Церемонии - страница 36
Хрясь!
Топор вонзился глубоко в древесину, во все стороны полетели куски коры. Сосна содрогалась, ее ветви тряслись. Дерево было частью Бога, и он ощущал, как оно его испытывает. Но сейчас его занимали другие мысли. Сарр замахнулся для нового удара.
Хрясь!
Он думал о приближающемся лете – и сегодняшнем госте, который вскоре поселится среди них со своими книгами, одеждой и городскими привычками. Правильно ли они с Деборой поступили?
Хрясь!
Оставив топор в стволе дерева, Порот выпрямился, пригладил волосы и вытер пот. Потом задумчиво провел большим пальцем по бороде. Он находился в замешательстве. Видит Бог, они нуждались в деньгах, которые мог заплатить постоялец, с этим не поспоришь. И, как ни отвратительно было брать плату за то, что честный христианин должен бы предлагать гостям бесплатно, они с Деборой сильно задолжали кооперативу, – которым когда-то управлял его отец (это вызывало особенную горечь), – и он не сможет смотреть другим членам Братства в глаза до тех пор, пока все не вернет. Да, деньги определенно пришлись бы кстати. И все же…

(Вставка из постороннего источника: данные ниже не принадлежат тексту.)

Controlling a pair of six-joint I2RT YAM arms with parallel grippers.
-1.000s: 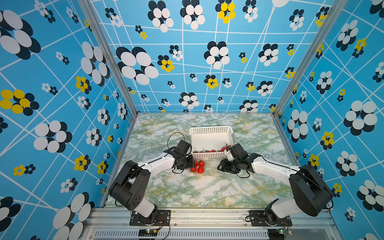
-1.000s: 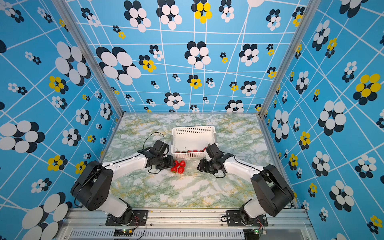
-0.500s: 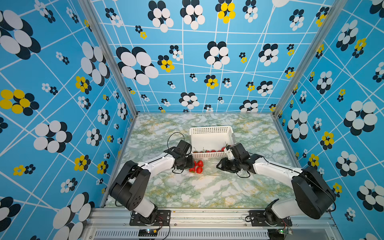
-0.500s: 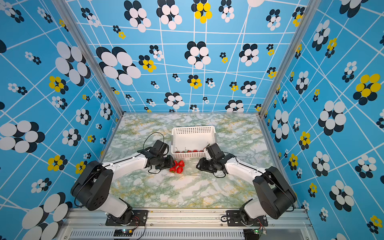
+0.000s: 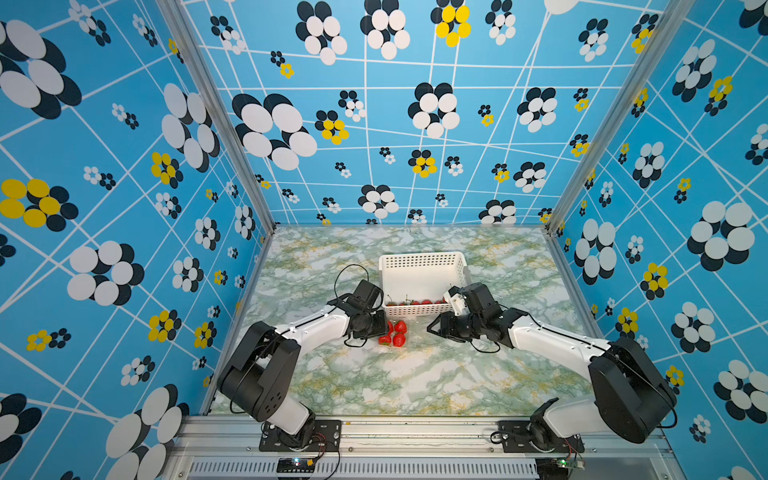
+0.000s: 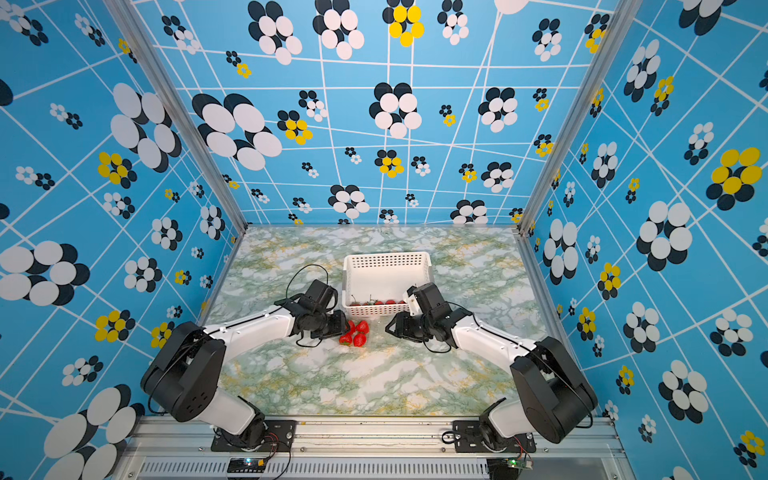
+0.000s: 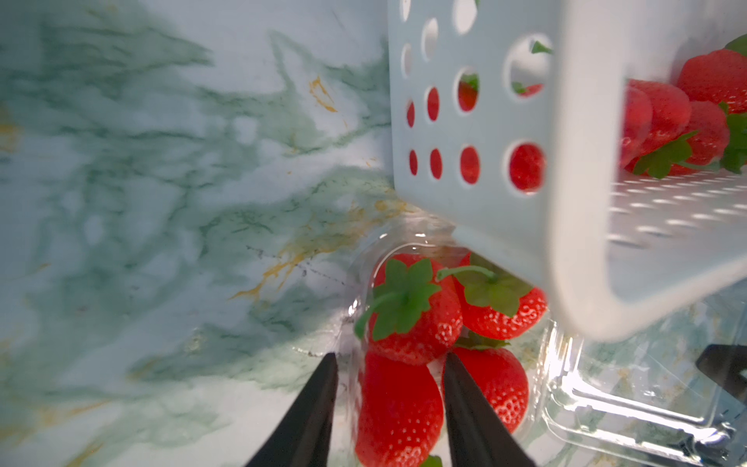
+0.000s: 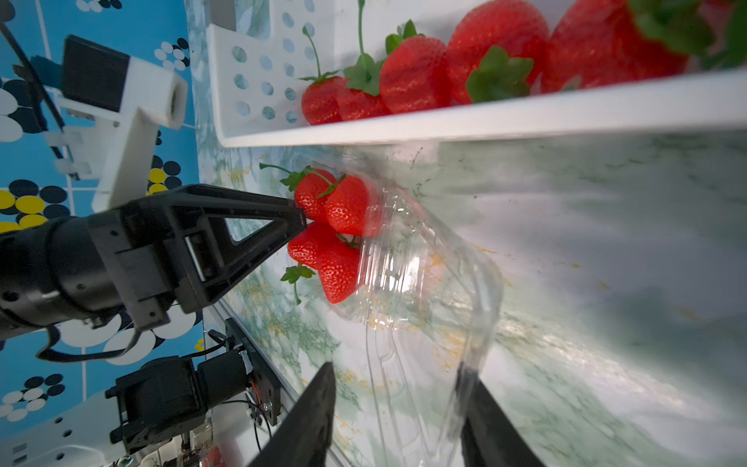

Он выдернул топор из ствола, примерился и замахнулся вновь.
Хрясь!
И все же с самого начала затеянное предприятие вызывало недобрые чувства. Он с готовностью – с радостью даже – возвратился к занятию, которое его семья когда-то отринула, и был счастлив отныне называться фермером, землепашцем, работником в Господнем винограднике. Он не мог вообразить другого более честного занятия перед лицом Господа и в собственных глазах: добродетельная и независимая жизнь в союзе с природой. Сувенирная табличка над камином отлично это описывала: Плуг на поле суть самое благородное из древних орудий. Но теперь – хрясь! – придется изменить мечте. Хотя Сарр не хотел признаваться в этом даже самому себе, одна – недостойная, себялюбивая, даже высокомерная – мысль не давала ему покоя: он не хотел становиться владельцем гостиницы. Это было неправильно, унизительно. Им с Деборой придется стать почти что прислугой, деревенщиной, нанятой безбожным хозяином…
Хрясь!
Зря он позволил Деборе его уговорить. Это она придумала найти жильца и уже настаивала, чтобы он подготовил вторую комнату. Именно она убедила его переделать старый курятник в гостевой дом и провести туда электричество («покажи гостям керосиновую лампу, и они развернутся и уедут домой»). Она написала объявление и велела повесить его на доске во Флемингтоне, несмотря на неодобрение других членов Братства, которым подобное занятие казалось происками дьявола.
И вот – хрясь! – плоды ее трудов. Скоро среди них появится чужак, незнакомец, которому непонятна их вера и безразличен избранный ими жизненный уклад. Да, он кажется достаточно вежливым, но в каждом его слове сквозит безбожие, он принес с собой вонь развращенного города, из которого так хочет сбежать. Он уже задал слишком много вопросов. Говорил слишком легкомысленно. Разумеется, он кажется образованным, – в том, что считается за образованность среди мирян, – хвалится даже, что преподает; и Деборе, несомненно, приятно будет иметь еще одного собеседника. Но – хрясь! – как знать, к чему это приведет? Дебора – добрая, богобоязненная жена, но иногда ее женская природа восстает против страха Господня. В одну секунду она ведет себя скромно, в следующую в ней вскипает кровь… Никогда заранее нельзя знать, что она вытворит. Как предупреждал пророк?